▶ **What the task requires**: Copy out each line from the material where the word "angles" is found.
:: The records
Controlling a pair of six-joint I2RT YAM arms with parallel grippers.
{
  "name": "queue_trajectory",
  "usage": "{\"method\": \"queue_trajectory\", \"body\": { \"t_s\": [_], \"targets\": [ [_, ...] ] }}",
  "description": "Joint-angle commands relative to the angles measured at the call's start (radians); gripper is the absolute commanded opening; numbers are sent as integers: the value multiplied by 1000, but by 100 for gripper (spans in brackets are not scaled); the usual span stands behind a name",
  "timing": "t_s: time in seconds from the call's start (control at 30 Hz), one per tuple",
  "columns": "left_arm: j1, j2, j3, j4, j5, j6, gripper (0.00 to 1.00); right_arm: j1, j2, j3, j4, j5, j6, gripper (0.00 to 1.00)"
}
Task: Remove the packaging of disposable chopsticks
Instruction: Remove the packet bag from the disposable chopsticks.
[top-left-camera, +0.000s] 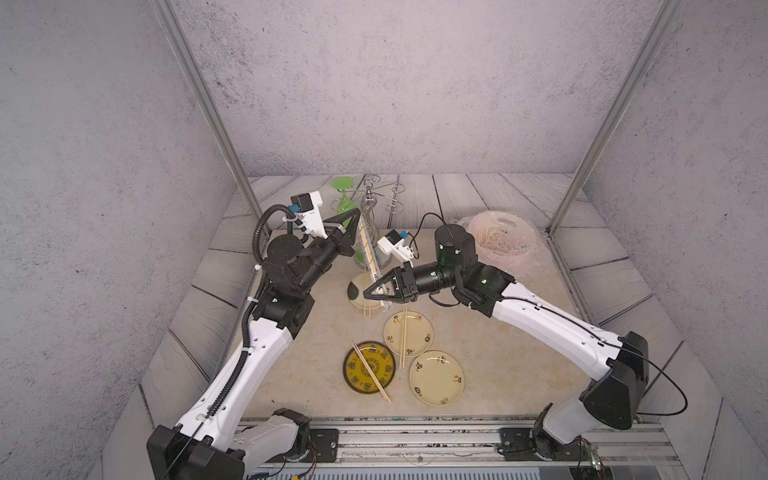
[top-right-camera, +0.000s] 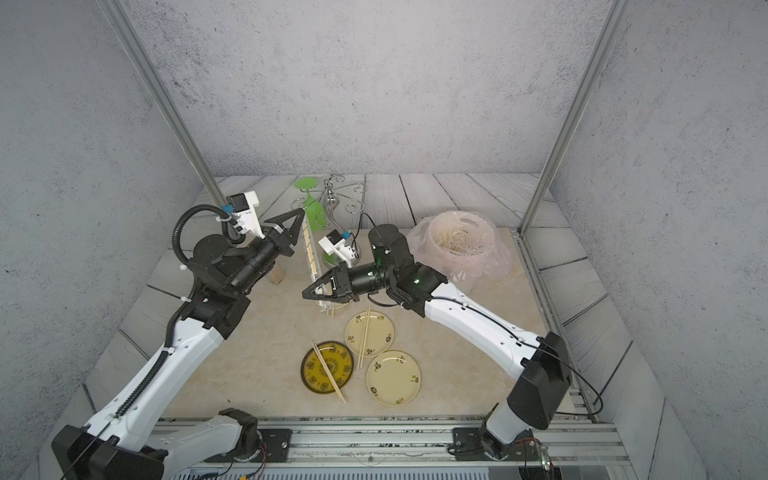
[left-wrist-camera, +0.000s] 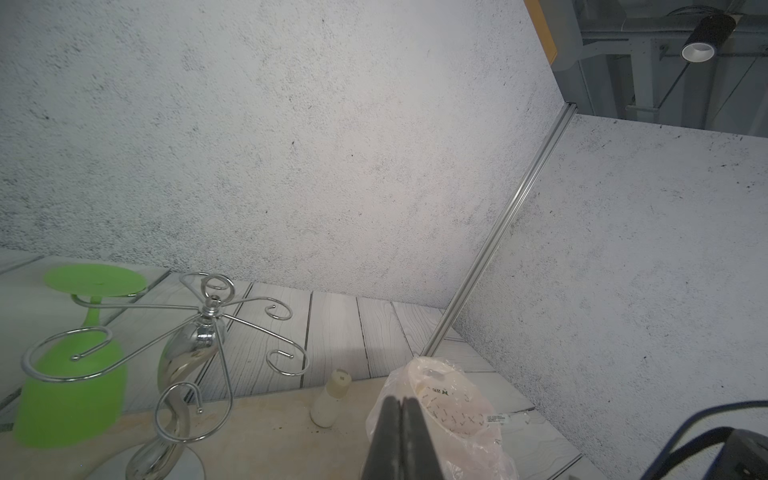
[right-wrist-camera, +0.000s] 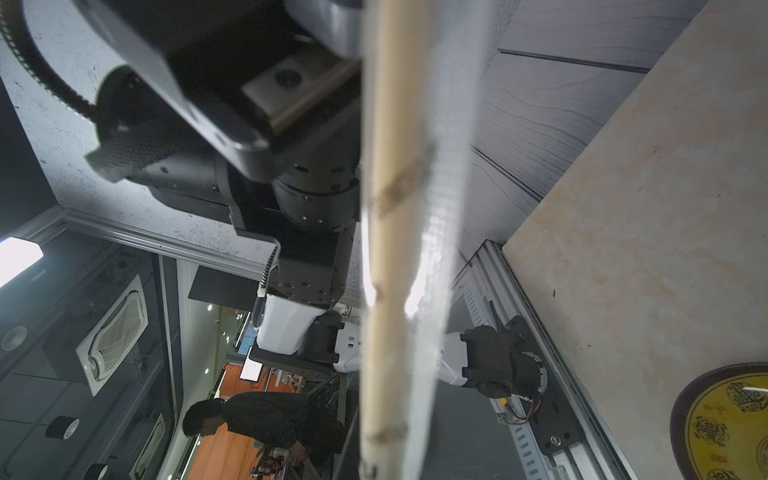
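A pair of disposable chopsticks (right-wrist-camera: 388, 249) inside its clear packaging (top-left-camera: 368, 249) hangs tilted in the air above the table in both top views. My left gripper (top-left-camera: 357, 212) is shut at the sleeve's upper end. In the left wrist view its fingers (left-wrist-camera: 390, 419) are pressed together and nothing shows between them. My right gripper (top-left-camera: 366, 293) is shut on the packet's lower part, and the sleeve's end (top-left-camera: 384, 307) sticks out below it. The right wrist view shows the stick and the sleeve (right-wrist-camera: 440, 232) running up the middle, with the jaws themselves hidden.
Bare chopsticks lie across a yellow plate (top-left-camera: 353, 374), a cream plate (top-left-camera: 419, 328) and a plate (top-left-camera: 357, 301) under my right gripper. Another cream plate (top-left-camera: 436, 377) lies at the front. A bagged bin (top-left-camera: 505, 241) stands back right, a chrome rack (top-left-camera: 370, 199) with a green goblet (top-left-camera: 343, 195) behind.
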Motion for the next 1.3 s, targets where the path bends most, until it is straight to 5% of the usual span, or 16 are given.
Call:
{"method": "queue_trajectory", "body": {
  "t_s": [0.0,0.47,0.9,0.93,1.0,1.07,1.27],
  "targets": [
    [-114,-40,-11,-138,336,-31,0,-110,64,64,247,333,-45,0],
    [-118,-41,-4,-173,312,-44,0,-127,124,192,185,336,-115,0],
    [30,-136,-81,26,342,-93,0,-128,-85,-78,21,407,-344,0],
    [41,-137,-76,31,362,-94,7,-128,-105,-98,18,408,-367,0],
    [63,-143,-61,26,402,-94,44,-129,-150,-147,3,394,-433,0],
    [83,-157,-51,26,422,-92,64,-129,-185,-174,-56,385,-506,0],
    [142,-210,-61,42,452,-70,70,-129,-307,-234,-270,437,-741,0]
  ]
}}
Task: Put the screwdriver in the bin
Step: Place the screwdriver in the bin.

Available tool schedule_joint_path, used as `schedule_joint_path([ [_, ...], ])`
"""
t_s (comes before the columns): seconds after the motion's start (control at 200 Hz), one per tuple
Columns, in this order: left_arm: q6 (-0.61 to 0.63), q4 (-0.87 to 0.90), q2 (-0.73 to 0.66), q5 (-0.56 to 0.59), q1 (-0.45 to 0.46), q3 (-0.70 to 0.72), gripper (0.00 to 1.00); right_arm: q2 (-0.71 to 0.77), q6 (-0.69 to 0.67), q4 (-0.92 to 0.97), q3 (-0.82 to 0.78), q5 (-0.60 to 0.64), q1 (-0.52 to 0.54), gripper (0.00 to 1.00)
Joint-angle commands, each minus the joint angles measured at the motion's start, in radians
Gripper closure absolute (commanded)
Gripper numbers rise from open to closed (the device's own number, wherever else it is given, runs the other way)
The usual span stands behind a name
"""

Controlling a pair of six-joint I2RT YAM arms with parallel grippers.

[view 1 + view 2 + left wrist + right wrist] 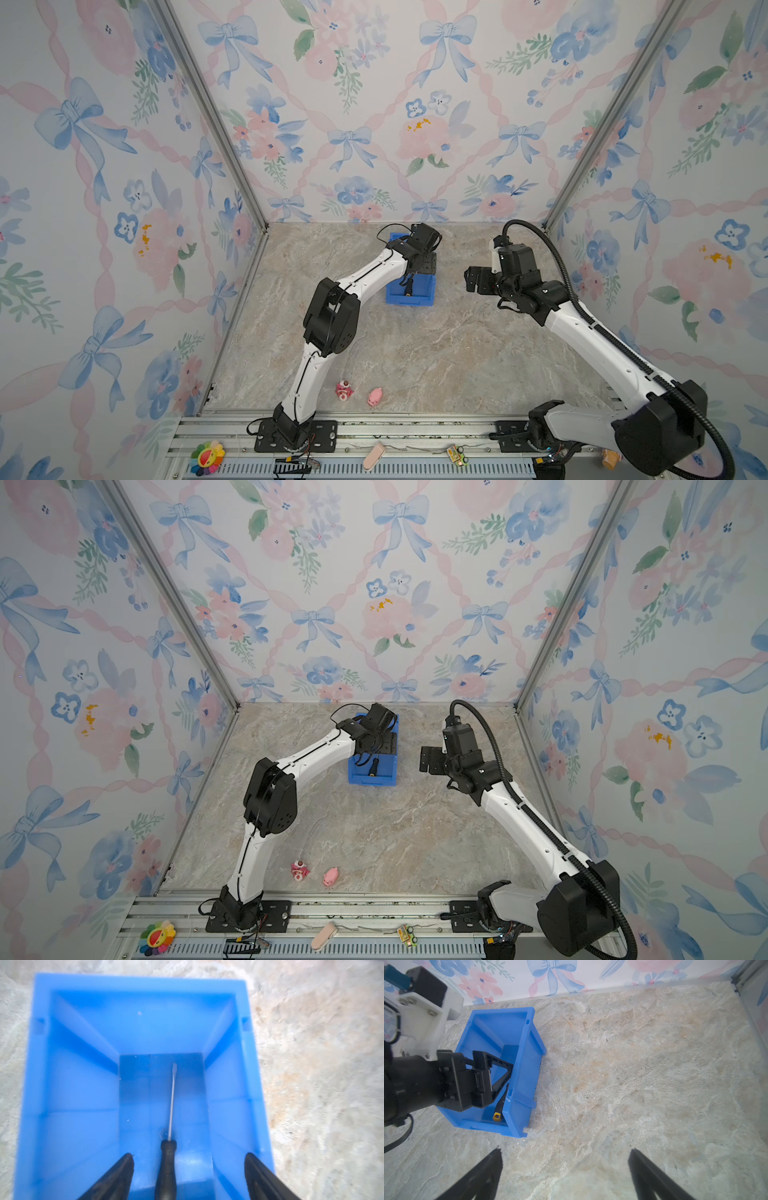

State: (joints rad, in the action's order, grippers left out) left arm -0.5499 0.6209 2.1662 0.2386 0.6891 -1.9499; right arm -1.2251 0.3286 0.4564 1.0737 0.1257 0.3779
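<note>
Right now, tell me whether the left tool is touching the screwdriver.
Apart. The left wrist view shows the left tool open, with bare bin floor on both sides of the screwdriver handle.

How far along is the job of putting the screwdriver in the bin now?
Done: the screwdriver sits inside the bin. In hand: nothing; the left gripper is open, jaws wide of the handle, and the right gripper is open over the table. Left: probably only to lift the left gripper clear.
</note>
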Motion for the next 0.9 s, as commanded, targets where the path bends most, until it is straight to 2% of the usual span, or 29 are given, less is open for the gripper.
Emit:
schedule_joint_path([
  [0.0, 0.060, 0.006, -0.133, 0.036, 0.025, 0.079, 0.10, 0.075, -0.007, 0.004, -0.041, -0.023, -0.044, 0.03],
  [0.145, 0.114, -0.042, -0.309, 0.095, 0.045, 0.310, 0.02, 0.140, -0.018, -0.002, -0.109, -0.024, -0.105, 0.03],
  [0.275, 0.157, -0.139, -0.482, 0.143, 0.036, 0.574, 0.02, 0.187, -0.044, -0.014, -0.190, -0.011, -0.162, 0.03],
  [0.385, 0.173, -0.190, -0.590, 0.223, 0.019, 0.742, 0.02, 0.219, -0.048, -0.037, -0.262, 0.030, -0.203, 0.03],
  [0.495, 0.115, -0.209, -0.659, 0.345, -0.018, 0.865, 0.02, 0.267, -0.073, -0.102, -0.359, 0.142, -0.212, 0.03],
  [0.64, 0.109, -0.249, -0.739, 0.414, -0.084, 0.996, 0.02, 0.332, -0.132, -0.232, -0.502, 0.086, -0.289, 0.03],
  [0.795, 0.146, -0.391, -0.880, 0.414, -0.155, 1.157, 0.02, 0.325, -0.146, -0.236, -0.546, 0.079, -0.341, 0.03],
  [0.895, 0.187, -0.449, -0.944, 0.381, -0.200, 1.206, 0.02, 0.341, -0.158, -0.261, -0.580, 0.081, -0.350, 0.03],
])
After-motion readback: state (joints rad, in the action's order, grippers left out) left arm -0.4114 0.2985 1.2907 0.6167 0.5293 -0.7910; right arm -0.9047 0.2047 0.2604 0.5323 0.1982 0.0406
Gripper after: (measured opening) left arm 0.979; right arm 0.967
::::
▶ **Problem solution**:
  "description": "Joint-angle commands relative to the angles measured at the call's start (radians); gripper is the absolute commanded opening; numbers are sent as integers: the value multiplied by 1000, but by 100 for gripper (spans in brackets are not scaled); the usual span stands behind a name",
Joint-angle commands, each minus the joint angles measured at the motion's start, in radians

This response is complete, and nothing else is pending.